■ Assignment ■
Copy nothing but the lines below running from the line containing "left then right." through the line containing "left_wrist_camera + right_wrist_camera", both end lines included.
#### Data below
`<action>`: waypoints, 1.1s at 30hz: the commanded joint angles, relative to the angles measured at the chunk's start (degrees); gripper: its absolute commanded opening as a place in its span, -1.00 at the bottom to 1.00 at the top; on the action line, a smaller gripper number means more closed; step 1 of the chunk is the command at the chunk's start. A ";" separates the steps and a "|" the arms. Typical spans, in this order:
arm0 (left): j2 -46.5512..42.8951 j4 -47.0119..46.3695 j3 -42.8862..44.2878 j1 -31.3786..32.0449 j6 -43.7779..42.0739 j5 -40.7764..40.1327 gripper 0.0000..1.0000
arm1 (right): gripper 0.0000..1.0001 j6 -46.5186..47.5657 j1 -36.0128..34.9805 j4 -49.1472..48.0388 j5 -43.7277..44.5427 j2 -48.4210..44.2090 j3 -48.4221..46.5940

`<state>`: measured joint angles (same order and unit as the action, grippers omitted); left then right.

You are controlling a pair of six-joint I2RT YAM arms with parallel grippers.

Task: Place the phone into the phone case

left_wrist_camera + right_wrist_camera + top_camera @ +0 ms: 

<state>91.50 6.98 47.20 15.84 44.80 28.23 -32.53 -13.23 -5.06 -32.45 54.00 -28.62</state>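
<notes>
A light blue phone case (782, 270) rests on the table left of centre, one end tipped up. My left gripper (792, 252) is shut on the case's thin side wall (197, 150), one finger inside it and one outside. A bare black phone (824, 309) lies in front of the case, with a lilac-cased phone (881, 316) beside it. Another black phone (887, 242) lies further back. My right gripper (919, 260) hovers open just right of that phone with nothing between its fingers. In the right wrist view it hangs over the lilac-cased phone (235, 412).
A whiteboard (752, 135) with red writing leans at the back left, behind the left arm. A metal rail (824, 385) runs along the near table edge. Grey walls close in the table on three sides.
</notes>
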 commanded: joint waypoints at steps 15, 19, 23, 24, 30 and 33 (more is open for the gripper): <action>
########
■ Result for this task ■
`<state>`: measured joint angles (same order and unit as the action, grippers omitted); left then right.

You are controlling a pair of six-joint I2RT YAM arms with parallel grippers.

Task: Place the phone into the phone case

left_wrist_camera + right_wrist_camera + top_camera @ +0 ms: 

Nothing else is needed for the answer.